In May, the Army observes Mental Health Month, and recently Army Secretary Pete Geren paid a visit to soldiers assigned to the Warrior Transition Unit at Fort Jackson, S.C., to speak with them and their families about how they are addressing mental health challenges with the help of family and Army programs.
"The Army has a corner on being strong and being able to drive on, no matter what happens, and that makes it harder [for soldiers to request help]," Geren said.
One wounded warrior, Army Sgt. David Marklein, served as an infantryman for two deployments in 2003 and 2006 with 1st Brigade, 1st Armored Division. During his first deployment, Marklein was the personal driver for Command Sgt. Maj. Eric Cooke, the brigade's command sergeant major.
While on a Christmas Eve mission, their Humvee struck an improvised explosive device, killing Cooke. Marklein had no external injuries, but his eardrums were blown out and he suffered damage to his head, neck and back.
Marklein and Cooke had been very close, and his death changed Marklein in a way he would not admit until a series of events that would not unfold until after his second deployment put his personal life and Army career into jeopardy.
"When I got off of the plane, my wife knew there was something different about me," said Marklein, who admitted he couldn't see the change in himself. "Subconsciously, there was something wrong, but I wouldn't face it.
"I would go to bed at night angry, and wake up in the morning just as angry," he said.
Instead of addressing his problem, he narrowed his focus to his work, ensuring his soldiers received all the support he could provide. He buried himself in counseling his soldiers and preparing them for promotion boards, all the while leaving a “trail of wreckage” at home.
"There are a lot of people suffering out there," he said. "They weigh how much they think it is affecting their life, and they don't seek treatment. I thought I could grunt my way through it. If I just focused on my work, I would be good to go."
Eventually, the suicide of his younger brother, a civilian firefighter, and a verbal argument with his first sergeant were the catalysts for him to seek help.
"I knew I was almost at my end," Marklein said.
Now a member of the WTU at Fort Jackson, Marklein is receiving treatment for his traumatic brain injury and post-traumatic stress disorder. He said the difference between himself before treatment and now is like “night and day.”
Similarly, Army Spc. Chris Hussey, who has been with the WTU since December 2007, relates to Marklein's situation and says that before getting help, he frequently avoided social situations and ignored his personal life.
"I would feel anxiety and depression, and there would always be a sense of hypervigilance when I was in public places," said Hussey, who survived five separate bombing attacks during his tour in Iraq as a combat medic. "When I would go out to eat, I'd check where all the exits are and plan exit routes.
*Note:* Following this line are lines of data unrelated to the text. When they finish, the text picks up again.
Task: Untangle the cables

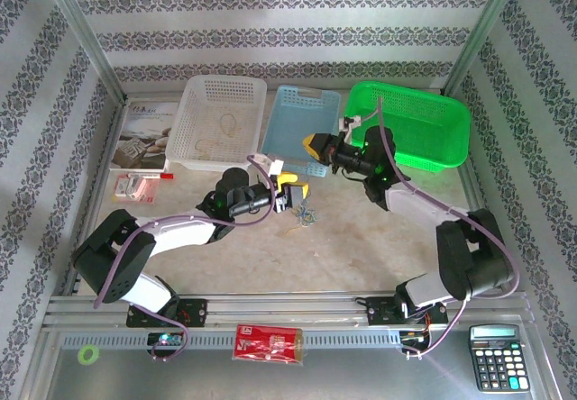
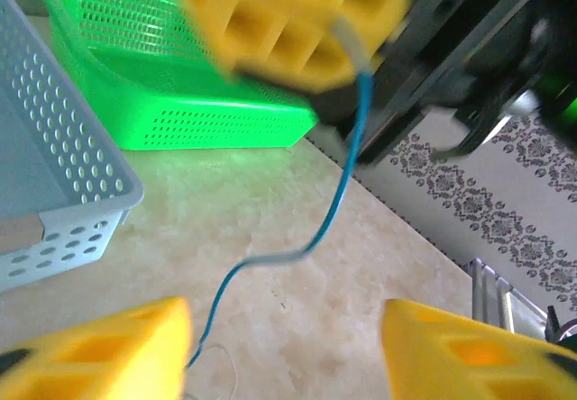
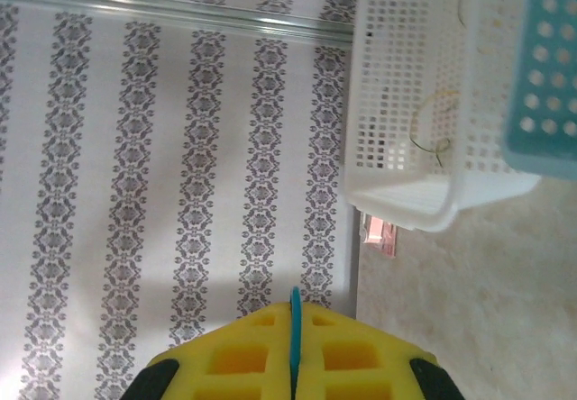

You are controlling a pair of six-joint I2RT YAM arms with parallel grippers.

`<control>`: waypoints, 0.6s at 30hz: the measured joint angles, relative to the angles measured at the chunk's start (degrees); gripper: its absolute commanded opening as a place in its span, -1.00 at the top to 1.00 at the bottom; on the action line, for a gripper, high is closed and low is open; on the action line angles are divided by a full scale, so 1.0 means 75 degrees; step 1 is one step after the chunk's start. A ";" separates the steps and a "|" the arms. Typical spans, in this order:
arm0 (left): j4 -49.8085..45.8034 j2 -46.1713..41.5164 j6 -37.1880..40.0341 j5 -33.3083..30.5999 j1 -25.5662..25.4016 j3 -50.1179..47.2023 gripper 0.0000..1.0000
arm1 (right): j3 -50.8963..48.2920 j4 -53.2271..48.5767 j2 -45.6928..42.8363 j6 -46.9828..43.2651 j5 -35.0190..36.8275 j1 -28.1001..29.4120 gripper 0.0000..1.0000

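Left claw (image 2: 284,357) spread, gripping nothing; right claw (image 3: 293,323) pinching blue-green cable (image 2: 350,166); beige table (image 1: 361,247), patterned walls (image 3: 135,148).

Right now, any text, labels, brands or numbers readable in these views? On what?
Nothing reads clearly enough to quote.
Booklet, far left: cover print too small.
Small red-and-white pack beside it: print blurred.
Red packet, near edge: white marks, unreadable.
Calculator, near right corner: key legends too small, display unreadable.

Blue cable (image 2: 355,148) end seemingly hidden in blurred jaws.
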 measured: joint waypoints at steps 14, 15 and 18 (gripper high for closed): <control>-0.0047 -0.0020 0.0221 -0.0469 0.0000 -0.0472 -0.53 | 0.1556 -0.2894 -0.0714 -0.2288 -0.0026 0.0615 1.00; -0.0055 -0.0017 0.0254 -0.0475 0.0000 -0.0472 -0.53 | 0.1652 -0.3095 -0.0734 -0.2445 0.0023 0.0717 1.00; -0.0093 0.0055 0.0329 -0.0475 -0.0015 -0.0440 -0.54 | 0.1891 -0.3523 -0.0793 -0.2783 0.0131 0.0930 1.00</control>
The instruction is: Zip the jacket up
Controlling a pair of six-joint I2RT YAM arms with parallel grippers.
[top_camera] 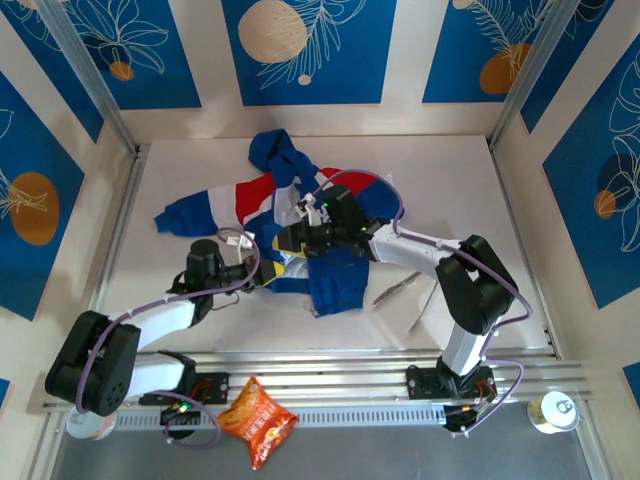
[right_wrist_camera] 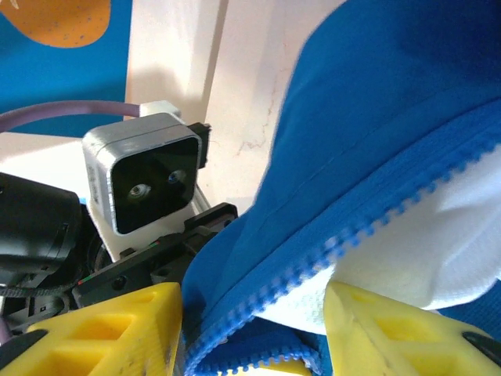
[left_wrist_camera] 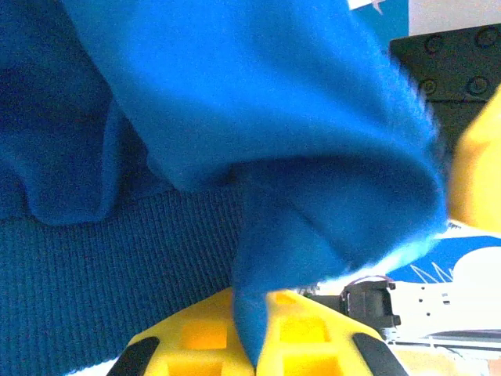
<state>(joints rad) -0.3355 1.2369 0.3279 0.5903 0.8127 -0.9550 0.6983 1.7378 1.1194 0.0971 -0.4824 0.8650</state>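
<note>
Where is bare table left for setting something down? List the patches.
Free: table far right, between jacket and right wall; far-left corner beyond the sleeve. Crowded: centre, where left tool and right tool meet the jacket.

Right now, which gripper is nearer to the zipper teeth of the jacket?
Right. The zipper teeth pass between the fingers of the right gripper. The left gripper pinches a plain blue fold of the jacket beside its ribbed hem.
</note>
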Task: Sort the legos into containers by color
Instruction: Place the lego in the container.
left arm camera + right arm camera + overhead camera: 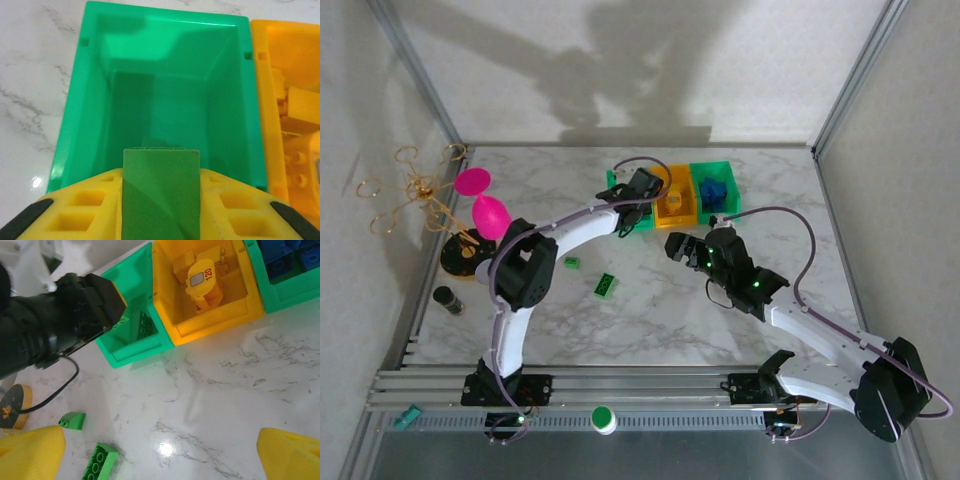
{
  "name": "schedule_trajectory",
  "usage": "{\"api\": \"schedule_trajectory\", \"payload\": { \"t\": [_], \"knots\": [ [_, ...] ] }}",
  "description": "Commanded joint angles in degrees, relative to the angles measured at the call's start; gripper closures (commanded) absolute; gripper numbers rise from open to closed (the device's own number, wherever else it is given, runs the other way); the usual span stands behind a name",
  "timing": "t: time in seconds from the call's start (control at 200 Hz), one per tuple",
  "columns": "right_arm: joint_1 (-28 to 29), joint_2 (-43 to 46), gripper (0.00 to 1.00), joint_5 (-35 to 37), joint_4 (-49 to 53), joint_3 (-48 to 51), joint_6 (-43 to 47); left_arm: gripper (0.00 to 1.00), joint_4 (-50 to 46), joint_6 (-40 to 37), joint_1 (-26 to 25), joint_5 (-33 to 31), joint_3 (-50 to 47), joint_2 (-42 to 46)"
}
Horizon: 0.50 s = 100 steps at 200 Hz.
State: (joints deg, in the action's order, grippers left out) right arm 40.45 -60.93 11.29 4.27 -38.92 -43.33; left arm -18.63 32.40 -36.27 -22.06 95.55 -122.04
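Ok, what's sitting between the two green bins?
The yellow-orange bin, with yellow bricks inside. The right wrist view shows it between the left green bin and the right green bin, touching both.

Three bins stand joined in a row. The left green bin has a dark green studded piece inside. The middle yellow-orange bin holds yellow-orange legos, and the right green bin holds blue legos. My left pincer grips a flat green brick over the left bin's near end. A green wedge and a green studded brick lie loose, near each other, on the table.
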Motion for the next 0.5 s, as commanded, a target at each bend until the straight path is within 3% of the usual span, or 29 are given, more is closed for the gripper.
{"api": "schedule_trajectory", "payload": {
  "t": [0.0,0.245,0.496],
  "knots": [
    [-0.4,1.1,0.01,-0.6,0.2,1.0,-0.7,0.67,-0.2,-2.7,1.2,0.4,3.9,-3.2],
    [-0.4,0.2,0.01,-0.6,-0.1,0.7,-0.3,0.65,-0.1,-4.9,1.9,1.4,10.1,-9.2],
    [-0.4,-0.9,0.01,-0.6,-0.1,-0.3,0.4,0.54,-1.1,-5.3,1.9,2.2,12.4,-11.6]
  ]
}}
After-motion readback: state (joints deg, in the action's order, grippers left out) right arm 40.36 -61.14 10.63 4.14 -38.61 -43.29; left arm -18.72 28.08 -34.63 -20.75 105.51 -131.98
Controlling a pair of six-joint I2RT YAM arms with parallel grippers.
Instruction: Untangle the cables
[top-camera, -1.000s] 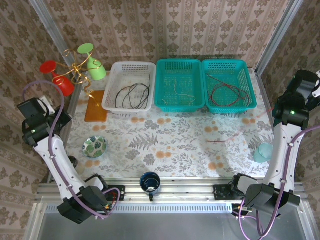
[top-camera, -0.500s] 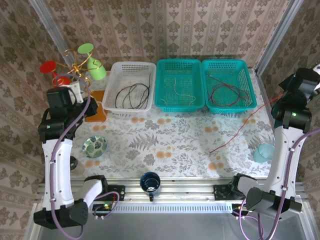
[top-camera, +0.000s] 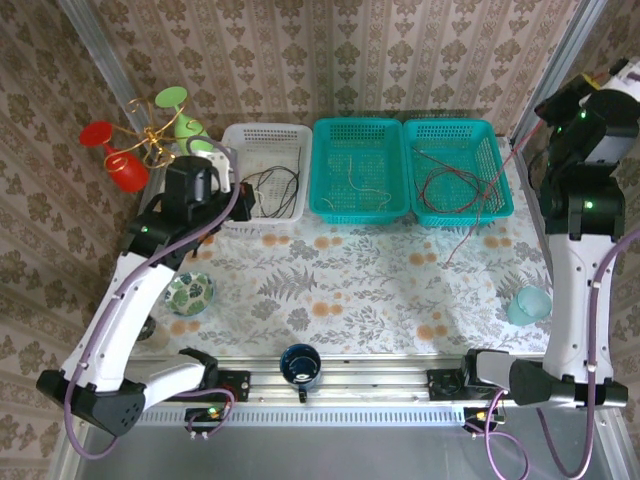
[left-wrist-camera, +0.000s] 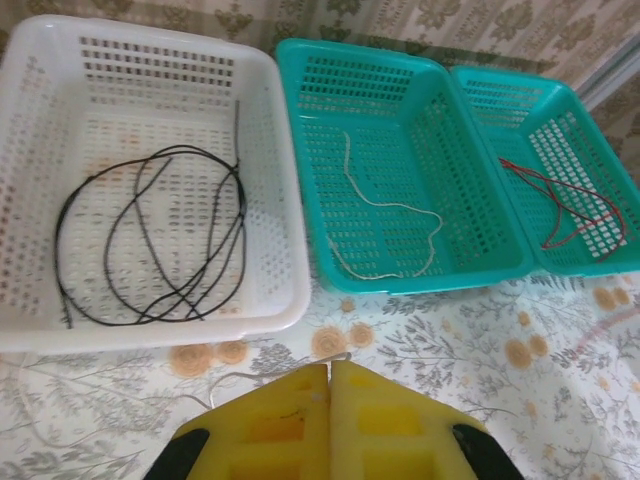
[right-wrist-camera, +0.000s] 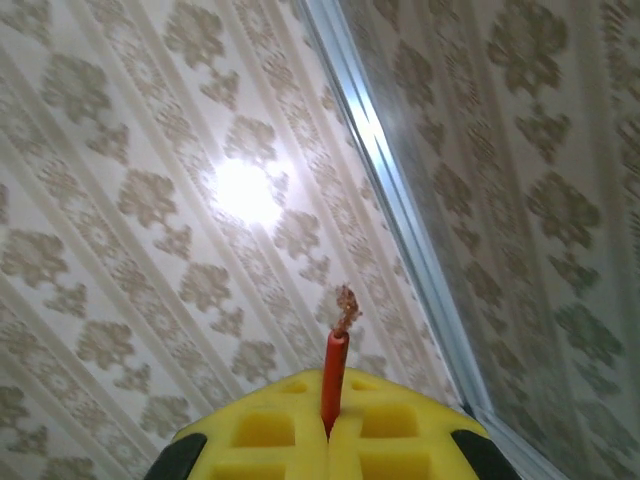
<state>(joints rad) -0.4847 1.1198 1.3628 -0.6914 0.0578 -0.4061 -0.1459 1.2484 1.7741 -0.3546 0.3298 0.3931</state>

It was automatic.
"Eventually you have to find something that makes you want to get help," he continued. "For me, the thing that made me want to get better was my two sons."
Hussey, who has been in the WTU for more than 16 months, praised the unit's commitment to soldiers.
"I see a psychologist three times a week and a psychiatrist one a week," he said. "I also meet with anger management therapists, neurologists, and occupational therapists.
"The time you spend with these doctors in this unit is phenomenal," he continued. "You just can't get that kind of treatment with outpatient or day visits."
Marklein and Hussey, like so many of the other combat veterans dealing with TBI and PTSD, praised the WTU's commitment to focusing on their recovering health.
"They put a mirror in front of me and wouldn't let me turn away," Marklein said of the WTU's programs. "Of course, I was resistant at first, but now I don't fight it, and I'm getting better every day. If it wasn't for the help I've received for my TBI and PTSD, I would be divorced and my life would be in shambles."
Geren noted the value of soldiers coming forward with their problems, and he expressed the hope that more will do so.
"When we start having more and more people coming out and discuss publicly their personal experiences,” he said, “I think they'll continue to chip away at it. We're not where we want to be, but we're making progress."
(Army Staff Sgt. Matthew Clifton is the photojournalist for the secretary of the Army.)